◆ Activity
Extract from the entries below, exactly as given, only the lines from the line containing "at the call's" to the line containing "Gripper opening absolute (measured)", both lines included.

==== Information shown ====

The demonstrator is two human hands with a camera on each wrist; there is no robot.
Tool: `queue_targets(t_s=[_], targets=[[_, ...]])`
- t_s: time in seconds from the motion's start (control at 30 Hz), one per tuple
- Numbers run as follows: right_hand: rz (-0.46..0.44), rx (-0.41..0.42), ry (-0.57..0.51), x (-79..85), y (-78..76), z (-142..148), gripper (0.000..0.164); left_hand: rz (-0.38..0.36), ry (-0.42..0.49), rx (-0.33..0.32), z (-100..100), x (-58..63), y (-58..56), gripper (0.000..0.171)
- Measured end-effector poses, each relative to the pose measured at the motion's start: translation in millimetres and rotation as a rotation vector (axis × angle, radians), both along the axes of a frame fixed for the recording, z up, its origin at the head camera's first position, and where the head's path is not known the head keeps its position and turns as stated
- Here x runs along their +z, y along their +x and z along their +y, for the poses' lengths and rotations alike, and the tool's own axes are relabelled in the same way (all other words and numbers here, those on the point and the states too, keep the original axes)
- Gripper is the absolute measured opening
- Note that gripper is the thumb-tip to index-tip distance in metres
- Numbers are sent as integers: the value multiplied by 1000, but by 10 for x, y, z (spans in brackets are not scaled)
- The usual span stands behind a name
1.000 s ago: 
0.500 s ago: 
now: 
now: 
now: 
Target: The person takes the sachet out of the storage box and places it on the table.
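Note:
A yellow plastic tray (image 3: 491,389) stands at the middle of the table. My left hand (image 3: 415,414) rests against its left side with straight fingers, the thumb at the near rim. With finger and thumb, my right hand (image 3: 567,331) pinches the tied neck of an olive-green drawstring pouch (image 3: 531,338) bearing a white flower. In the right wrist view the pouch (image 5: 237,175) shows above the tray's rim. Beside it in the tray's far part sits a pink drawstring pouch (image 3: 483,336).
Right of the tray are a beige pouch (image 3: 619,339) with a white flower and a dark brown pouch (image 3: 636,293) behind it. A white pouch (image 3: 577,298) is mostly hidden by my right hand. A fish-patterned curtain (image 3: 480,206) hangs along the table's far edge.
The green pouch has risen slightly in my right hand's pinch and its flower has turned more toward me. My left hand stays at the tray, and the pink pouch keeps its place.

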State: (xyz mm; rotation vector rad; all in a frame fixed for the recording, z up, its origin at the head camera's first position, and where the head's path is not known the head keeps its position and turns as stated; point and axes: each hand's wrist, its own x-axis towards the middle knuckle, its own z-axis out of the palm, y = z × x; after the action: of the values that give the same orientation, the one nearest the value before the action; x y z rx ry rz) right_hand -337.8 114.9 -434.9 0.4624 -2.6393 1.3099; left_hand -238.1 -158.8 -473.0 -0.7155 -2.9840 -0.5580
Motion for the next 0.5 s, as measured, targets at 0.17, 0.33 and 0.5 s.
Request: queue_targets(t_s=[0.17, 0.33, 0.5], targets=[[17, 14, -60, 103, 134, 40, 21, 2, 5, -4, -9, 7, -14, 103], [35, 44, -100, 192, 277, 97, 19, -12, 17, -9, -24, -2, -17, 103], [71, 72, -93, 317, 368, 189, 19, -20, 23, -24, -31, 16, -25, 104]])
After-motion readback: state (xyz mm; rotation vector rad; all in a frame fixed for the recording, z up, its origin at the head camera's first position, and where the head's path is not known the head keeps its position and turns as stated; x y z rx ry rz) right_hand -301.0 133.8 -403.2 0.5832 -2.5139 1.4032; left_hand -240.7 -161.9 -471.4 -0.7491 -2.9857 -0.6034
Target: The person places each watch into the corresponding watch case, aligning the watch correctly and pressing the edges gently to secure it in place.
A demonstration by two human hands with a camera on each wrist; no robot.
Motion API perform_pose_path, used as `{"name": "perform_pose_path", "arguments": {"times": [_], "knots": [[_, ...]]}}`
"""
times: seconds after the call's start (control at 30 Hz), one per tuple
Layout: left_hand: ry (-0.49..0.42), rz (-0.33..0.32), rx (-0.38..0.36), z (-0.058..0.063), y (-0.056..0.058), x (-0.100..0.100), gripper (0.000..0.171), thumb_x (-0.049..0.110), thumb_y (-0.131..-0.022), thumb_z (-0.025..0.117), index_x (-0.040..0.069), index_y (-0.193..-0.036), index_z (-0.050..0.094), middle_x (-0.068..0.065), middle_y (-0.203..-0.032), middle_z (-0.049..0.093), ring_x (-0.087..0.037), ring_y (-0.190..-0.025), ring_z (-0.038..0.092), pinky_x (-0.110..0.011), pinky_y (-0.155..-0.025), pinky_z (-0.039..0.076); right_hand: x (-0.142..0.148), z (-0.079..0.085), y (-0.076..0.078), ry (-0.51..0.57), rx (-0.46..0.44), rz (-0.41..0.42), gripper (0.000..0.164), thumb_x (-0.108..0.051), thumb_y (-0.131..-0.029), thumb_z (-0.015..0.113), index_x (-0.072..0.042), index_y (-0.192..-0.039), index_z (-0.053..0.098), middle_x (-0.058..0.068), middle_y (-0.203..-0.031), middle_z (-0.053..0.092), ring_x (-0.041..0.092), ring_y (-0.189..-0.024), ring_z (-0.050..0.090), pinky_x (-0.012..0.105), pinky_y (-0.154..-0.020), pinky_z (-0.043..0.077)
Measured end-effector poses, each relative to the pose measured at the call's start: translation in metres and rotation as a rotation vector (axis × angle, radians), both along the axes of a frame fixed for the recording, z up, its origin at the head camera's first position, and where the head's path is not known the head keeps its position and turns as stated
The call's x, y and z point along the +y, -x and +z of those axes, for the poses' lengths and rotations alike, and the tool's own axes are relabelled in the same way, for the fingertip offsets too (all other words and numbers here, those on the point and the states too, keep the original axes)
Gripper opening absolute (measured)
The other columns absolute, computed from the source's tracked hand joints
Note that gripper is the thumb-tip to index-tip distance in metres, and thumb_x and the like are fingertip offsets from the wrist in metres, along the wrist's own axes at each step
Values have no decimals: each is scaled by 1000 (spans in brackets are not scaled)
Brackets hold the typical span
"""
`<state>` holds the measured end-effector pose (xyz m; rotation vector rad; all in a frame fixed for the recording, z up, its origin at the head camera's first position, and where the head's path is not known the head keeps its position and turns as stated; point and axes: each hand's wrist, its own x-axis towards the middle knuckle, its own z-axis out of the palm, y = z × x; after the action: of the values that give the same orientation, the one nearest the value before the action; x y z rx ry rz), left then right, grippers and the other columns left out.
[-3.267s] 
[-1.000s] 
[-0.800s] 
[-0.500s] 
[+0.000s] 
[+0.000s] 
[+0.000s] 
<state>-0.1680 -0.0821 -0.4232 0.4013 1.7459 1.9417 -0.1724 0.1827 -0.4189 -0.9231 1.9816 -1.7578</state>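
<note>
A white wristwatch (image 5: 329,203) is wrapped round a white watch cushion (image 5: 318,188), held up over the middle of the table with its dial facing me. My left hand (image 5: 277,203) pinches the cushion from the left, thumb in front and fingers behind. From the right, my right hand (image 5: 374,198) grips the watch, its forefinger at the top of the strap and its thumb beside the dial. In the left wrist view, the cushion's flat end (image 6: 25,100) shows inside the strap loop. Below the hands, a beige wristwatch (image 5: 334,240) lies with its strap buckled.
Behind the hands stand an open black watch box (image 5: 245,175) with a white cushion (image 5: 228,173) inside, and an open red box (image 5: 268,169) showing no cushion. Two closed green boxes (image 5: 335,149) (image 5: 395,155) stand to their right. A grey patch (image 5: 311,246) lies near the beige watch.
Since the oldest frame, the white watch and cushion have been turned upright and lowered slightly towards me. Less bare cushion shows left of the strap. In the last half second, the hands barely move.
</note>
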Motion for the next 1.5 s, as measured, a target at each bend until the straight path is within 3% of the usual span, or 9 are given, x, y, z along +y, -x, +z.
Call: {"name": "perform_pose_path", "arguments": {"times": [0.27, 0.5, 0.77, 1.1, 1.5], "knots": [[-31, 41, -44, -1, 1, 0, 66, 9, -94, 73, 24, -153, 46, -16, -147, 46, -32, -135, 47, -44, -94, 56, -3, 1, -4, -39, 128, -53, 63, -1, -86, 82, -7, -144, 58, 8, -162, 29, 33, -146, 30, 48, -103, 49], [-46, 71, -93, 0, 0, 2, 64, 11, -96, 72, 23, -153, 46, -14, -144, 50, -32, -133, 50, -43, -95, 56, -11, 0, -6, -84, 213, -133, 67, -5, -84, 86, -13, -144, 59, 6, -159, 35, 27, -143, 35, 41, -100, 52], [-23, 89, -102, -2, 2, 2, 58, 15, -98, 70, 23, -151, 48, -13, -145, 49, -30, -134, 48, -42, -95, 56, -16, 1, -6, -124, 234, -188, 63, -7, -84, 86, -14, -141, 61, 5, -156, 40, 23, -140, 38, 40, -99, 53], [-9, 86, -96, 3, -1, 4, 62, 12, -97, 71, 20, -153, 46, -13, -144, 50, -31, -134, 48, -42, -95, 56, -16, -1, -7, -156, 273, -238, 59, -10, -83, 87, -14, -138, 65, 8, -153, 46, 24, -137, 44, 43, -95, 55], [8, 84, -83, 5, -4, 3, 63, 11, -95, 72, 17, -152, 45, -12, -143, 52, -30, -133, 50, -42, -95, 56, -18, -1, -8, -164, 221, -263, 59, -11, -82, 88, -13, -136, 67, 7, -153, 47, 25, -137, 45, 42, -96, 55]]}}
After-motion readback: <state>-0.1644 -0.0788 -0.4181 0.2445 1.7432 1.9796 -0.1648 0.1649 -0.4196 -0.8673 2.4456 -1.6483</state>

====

◆ Reply
Measured end-effector poses, each relative to the pose measured at the call's start: translation in metres and rotation as a rotation vector (axis × angle, radians), both along the axes of a frame fixed for the recording, z up, its origin at the head camera's first position, and where the head's path is not known the head keeps its position and turns as stated
The call's x, y and z point along the +y, -x and +z of those axes, for the poses' lengths and rotations alike, and the tool's own axes are relabelled in the same way, for the fingertip offsets too (all other words and numbers here, those on the point and the states too, keep the original axes)
Gripper opening absolute (measured)

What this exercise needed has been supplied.